§ Task goal:
Transcribe the data exactly. Pictures stay out.
(Data block Opens)
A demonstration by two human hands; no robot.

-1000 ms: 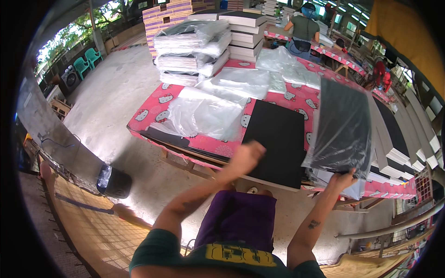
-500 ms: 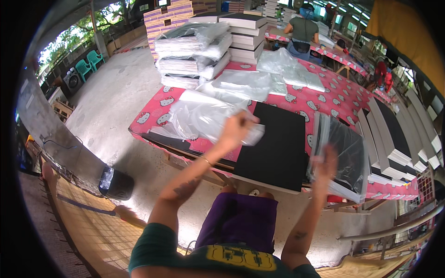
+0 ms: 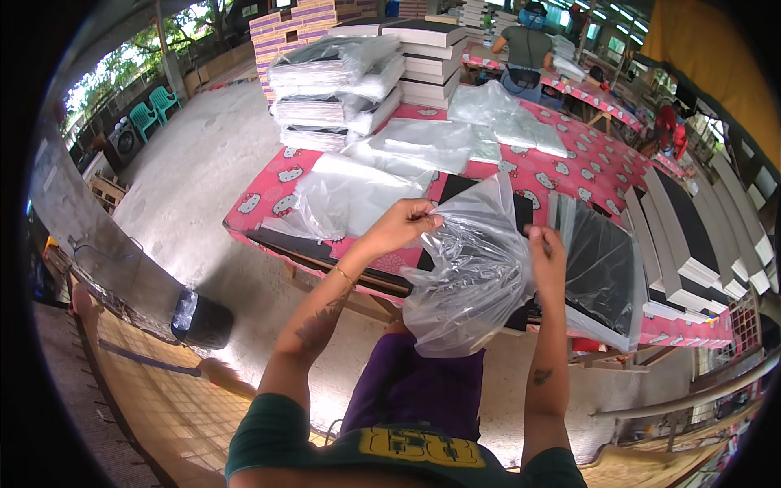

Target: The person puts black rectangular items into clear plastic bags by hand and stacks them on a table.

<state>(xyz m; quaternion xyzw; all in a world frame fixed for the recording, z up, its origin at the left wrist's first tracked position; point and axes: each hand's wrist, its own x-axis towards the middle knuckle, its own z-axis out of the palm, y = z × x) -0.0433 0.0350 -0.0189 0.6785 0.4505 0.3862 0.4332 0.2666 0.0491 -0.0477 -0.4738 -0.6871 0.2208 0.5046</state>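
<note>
Between my two hands hangs a crinkled clear plastic bag (image 3: 476,268). My left hand (image 3: 407,224) pinches its upper left edge, and my right hand (image 3: 547,244) is closed at its right side. Behind and partly beneath the bag lies a black-covered stack of sheets (image 3: 460,189), mostly hidden by the plastic. To its right rests another black-covered stack inside a clear bag (image 3: 598,264). A pile of flat clear bags (image 3: 358,191) lies on the table left of the held bag.
The table (image 3: 252,191) has a pink patterned cover. Bagged stacks (image 3: 313,77) and bare black-topped stacks (image 3: 427,65) stand at its far left. More thick stacks (image 3: 687,232) line the right side. A person (image 3: 527,53) works at a farther table.
My left hand has brought a bag from the pile rightward over the black-covered stack. My right hand has left the bagged stack and taken the bag's right side.
</note>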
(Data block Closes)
§ Reply:
A demonstration by two human hands; no robot.

-1000 ms: 
-500 ms: 
+0 ms: 

Target: The person puts black rectangular items into clear plastic bags by hand and stacks them on a table.

<state>(xyz m; quaternion xyzw; all in a world frame fixed for the recording, z up, its origin at the left wrist's first tracked position; point and axes: each hand's wrist, its own x-axis towards the middle knuckle, its own z-axis out of the palm, y = z × x) -0.0433 0.0350 -0.0189 0.6785 0.4505 0.3862 0.4332 0.2666 0.0491 -0.0477 -0.4738 -0.6871 0.2208 0.5046</state>
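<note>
Between my two hands hangs a crinkled clear plastic bag (image 3: 476,268). My left hand (image 3: 407,224) pinches its upper left edge, and my right hand (image 3: 547,244) is closed at its right side. Behind and partly beneath the bag lies a black-covered stack of sheets (image 3: 460,189), mostly hidden by the plastic. To its right rests another black-covered stack inside a clear bag (image 3: 598,264). A pile of flat clear bags (image 3: 358,191) lies on the table left of the held bag.
The table (image 3: 252,191) has a pink patterned cover. Bagged stacks (image 3: 313,77) and bare black-topped stacks (image 3: 427,65) stand at its far left. More thick stacks (image 3: 687,232) line the right side. A person (image 3: 527,53) works at a farther table.
My left hand has brought a bag from the pile rightward over the black-covered stack. My right hand has left the bagged stack and taken the bag's right side.
</note>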

What appears above is the full answer.